Add -fpartial-profile-training

Jan Hubicka Wed, 04 Dec 2019 13:52:57 -0800

Hi,
with recent fixes to proile updating I noticed that we get more regressions
compared to gcc 9 at Firefox testing. This is because Firefox train run is
not covering all the benchmarks and gcc 9, thanks to updating bugs sometimes
optimize code for speed even if it was not trained.

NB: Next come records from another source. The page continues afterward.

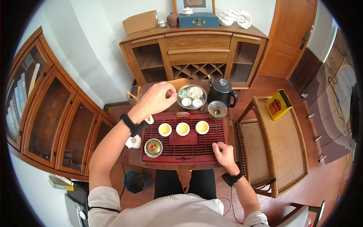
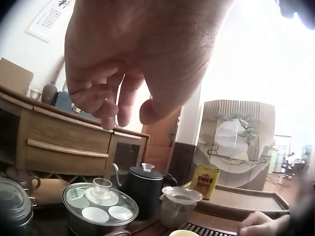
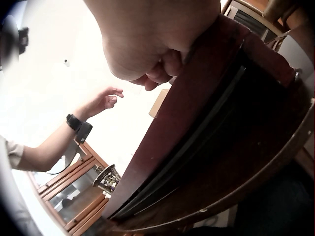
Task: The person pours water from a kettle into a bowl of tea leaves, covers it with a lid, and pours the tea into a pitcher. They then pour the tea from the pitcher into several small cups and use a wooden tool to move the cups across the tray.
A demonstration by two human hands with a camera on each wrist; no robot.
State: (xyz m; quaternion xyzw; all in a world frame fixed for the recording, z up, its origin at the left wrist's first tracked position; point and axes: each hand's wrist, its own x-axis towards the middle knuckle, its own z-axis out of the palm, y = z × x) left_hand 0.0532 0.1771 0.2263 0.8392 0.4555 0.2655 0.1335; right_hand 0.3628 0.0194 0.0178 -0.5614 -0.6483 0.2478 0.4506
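Note:
My left hand is raised beside a round glass-lidded container with white cups inside. In the left wrist view that hand hangs with loosely bent fingers, thumb apart, nothing between them. My right hand, fingers loosely curled and empty, rests at the right edge of a dark red slatted tray. Three white cups of yellow liquid stand on the tray: left, middle, right. A lidded bowl with a red knob sits at its front left.
A black kettle and a glass strainer vessel stand behind the tray on the right. A white pitcher is to its left. A yellow tin stands on a wicker stand; a bin is on the floor.

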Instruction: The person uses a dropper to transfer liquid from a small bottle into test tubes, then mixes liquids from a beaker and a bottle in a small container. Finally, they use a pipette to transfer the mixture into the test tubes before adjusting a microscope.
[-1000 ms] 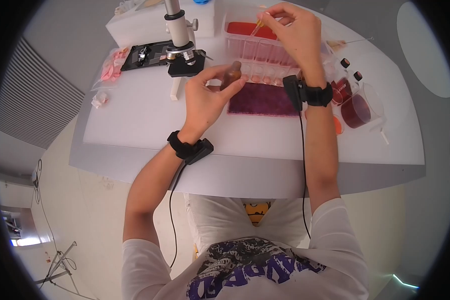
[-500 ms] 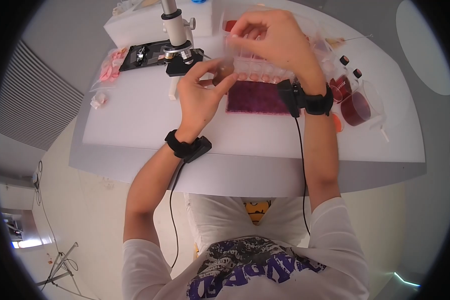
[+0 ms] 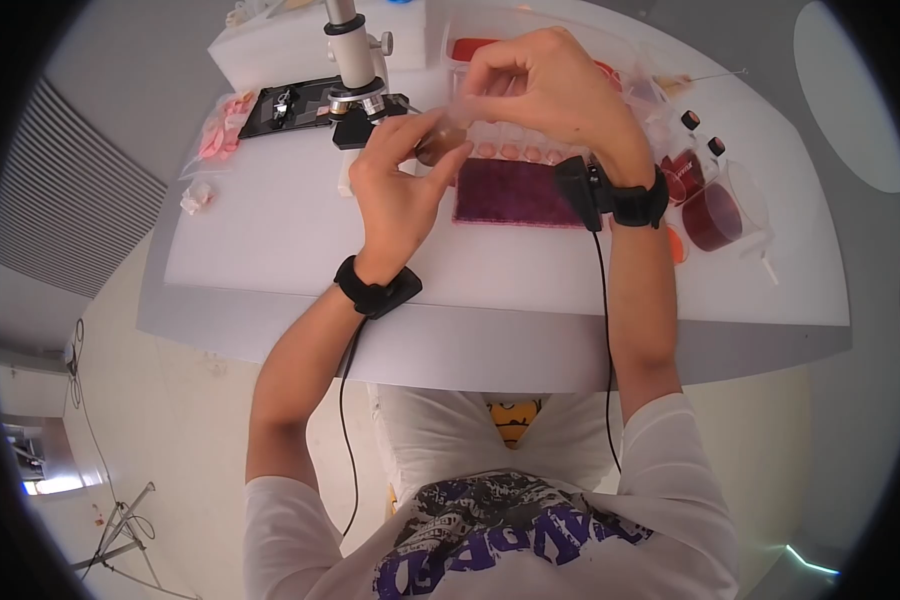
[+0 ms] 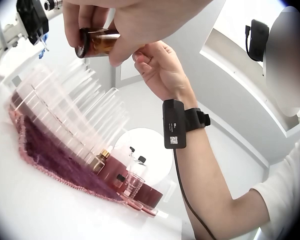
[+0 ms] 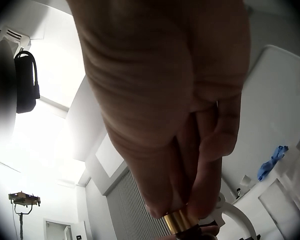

While in general one should have reasonable train run, in some cases it is
not practical to do so. For example, skia library has optimized vector code
for different ISAs and thus firefox renders quickly only if it is trained
on same CPU as run.

This patch adds flag -fprofile-partial-training which makes GCC to optimize
untrained functions as w/o -fprofile-use.  This nullifies code size improvements
of FDO but can be used in cases where full training is not quite possible
(and one can use it only on portions of programs).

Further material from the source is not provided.